Das Elefantenkind, dessen Leben sie einst rettete, gab ihr in ihrer dunkelsten Stunde neue Kraft. Die Beziehung zwischen Bellie und Raghu bekommt so eine poetische Dimension, die zu Tränen rührt und erfahrbar macht, wie eng das Band zwischen einem Mensch und einem Tier sein kann.

Schluss mit Speziesimus!

Wer ohnehin schon ein Faible für Elefanten hat, wird die Dickhäuter dank „Die Elefantenflüsterer“ noch mehr lieben lernen. Doch eigentlich sollten vor allem all jene die Netflix-Doku anschauen, die bisher höchstens dann Kontakt mit Tieren haben, wenn sie auf deren Tellern landen.

Es mag etwas weit hergeholt wirken, nun den Bogen zum Fleischkonsum zu spannen. Doch in der Massentierhaltung passiert Schweinen, Kühen und anderen sogenannten Nutztieren tagtäglich millionenfach noch Schlimmeres als das, was Raghu als Baby durchmachte. Die Netflix-Doku verdeutlicht eben, wie ignorant unser Umgang mit Tieren teilweise ist. Schließlich werden auch Elefanten noch immer von Menschen gejagt und getötet, um deren Elfenbein zu plündern. Einige Arten sind aufgrund von Wilderei bereits vom Aussterben bedroht.

Egal ob Massentierhaltung oder Wilderei: Beiden brutalen Praktiken liegt der Speziesismus zugrunde, also die Weltanschauung, dass der Mensch als überlegenes Wesen andere Tiere beherrschen und benutzen darf. „Die Elefantenflüsterer“ löst diese erfundene Hierarchie zumindest für die titelgebenden Rüsseltiere auf, indem Elefant und Mensch eine Familie bilden.
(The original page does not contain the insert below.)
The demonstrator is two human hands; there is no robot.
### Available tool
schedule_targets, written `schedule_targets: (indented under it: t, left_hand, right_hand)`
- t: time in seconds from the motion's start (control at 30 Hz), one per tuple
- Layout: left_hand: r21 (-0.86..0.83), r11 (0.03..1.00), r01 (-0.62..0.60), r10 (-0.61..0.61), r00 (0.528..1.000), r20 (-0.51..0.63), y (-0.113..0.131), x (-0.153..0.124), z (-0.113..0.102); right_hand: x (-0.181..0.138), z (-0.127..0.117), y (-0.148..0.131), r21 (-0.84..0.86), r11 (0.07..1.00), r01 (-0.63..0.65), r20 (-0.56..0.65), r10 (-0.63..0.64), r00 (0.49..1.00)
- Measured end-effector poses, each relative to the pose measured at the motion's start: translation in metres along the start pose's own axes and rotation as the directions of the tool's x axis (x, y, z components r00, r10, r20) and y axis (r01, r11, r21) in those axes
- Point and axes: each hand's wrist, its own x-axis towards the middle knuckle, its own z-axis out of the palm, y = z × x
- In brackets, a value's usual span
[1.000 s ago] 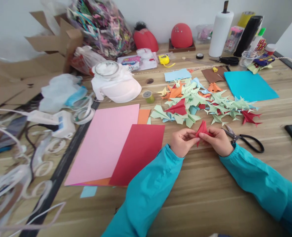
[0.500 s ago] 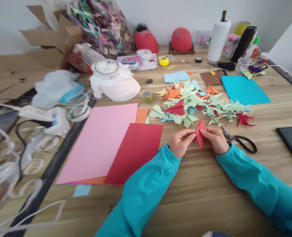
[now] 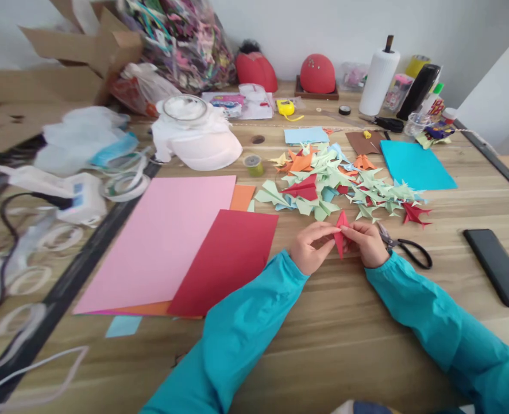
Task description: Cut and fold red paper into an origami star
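Between my two hands is a small red folded paper piece (image 3: 341, 244), a narrow pointed diamond held upright. My left hand (image 3: 312, 244) pinches its left side with thumb and fingers. On the other side, my right hand (image 3: 366, 242) grips it with the thumb across the front; some of its fingers are hidden behind. Just beyond lies a heap of folded paper shapes (image 3: 319, 178) in pale green, orange, red and blue. Black-handled scissors (image 3: 409, 248) lie beside my right wrist. To the left, a red paper sheet (image 3: 228, 259) overlaps a larger pink sheet (image 3: 164, 241).
A black phone (image 3: 498, 267) lies at the right. Blue paper (image 3: 418, 165) is behind the heap. White cables and a power adapter (image 3: 80, 198) crowd the left, near a cardboard box (image 3: 60, 86). A white bottle (image 3: 378, 80) and red pincushion (image 3: 317, 73) stand at the back.
The view has shifted slightly, so the table's things sit a little further left. My left fingers have moved on the red paper, which stays held in both hands.
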Motion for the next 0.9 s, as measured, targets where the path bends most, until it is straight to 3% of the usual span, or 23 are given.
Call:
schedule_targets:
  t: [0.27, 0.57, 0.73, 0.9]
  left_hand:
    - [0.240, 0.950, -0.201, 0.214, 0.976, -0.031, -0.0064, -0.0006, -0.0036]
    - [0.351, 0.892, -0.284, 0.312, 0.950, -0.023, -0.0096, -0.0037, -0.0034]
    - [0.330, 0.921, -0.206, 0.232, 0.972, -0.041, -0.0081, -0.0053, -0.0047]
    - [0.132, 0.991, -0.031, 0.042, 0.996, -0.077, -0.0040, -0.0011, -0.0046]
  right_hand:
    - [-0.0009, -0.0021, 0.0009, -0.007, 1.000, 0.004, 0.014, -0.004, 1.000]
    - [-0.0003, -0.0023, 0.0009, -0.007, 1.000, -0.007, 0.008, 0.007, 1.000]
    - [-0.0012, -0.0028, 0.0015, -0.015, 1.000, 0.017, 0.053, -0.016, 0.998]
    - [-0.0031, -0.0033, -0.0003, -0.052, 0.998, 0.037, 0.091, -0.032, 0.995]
„Die Elefantenflüsterer“ vermittelt Empathie

Tatsächlich erinnern die Interaktionen zwischen Raghu und seinen Pfleger:innen an typische menschliche Eltern-Sohn-Beziehungen. Raghu kuschelt mit seinen Zieheltern, verhält sich beim Füttern so wählerisch wie ein kleiner Menschenjunge und spielt sogar Fußball!

Wer diese Bilder sieht, wird kaum leugnen können, dass auch Säugetiere, die nicht der Gattung Homo angehören, komplexe soziale Wesen sind, die Emotionen wie Glück und Leid empfinden können.

„Alles an ihm ist wie bei einem Menschen, nur dass er nicht sprechen kann“, beschreibt Bellie ihren tierischen Schützling. Dokumentationen wie „Die Elefantenflüsterer“ lassen uns nicht direkt mit anderen Spezies kommunizieren. Doch mit ihren Bildern und Geschichten könne sie als Dolmetscher dienen, uns die Gefühlswelten anderer Lebewesen näher bringen und somit unsere Empathie erweitern – allein das ist schon viel wert.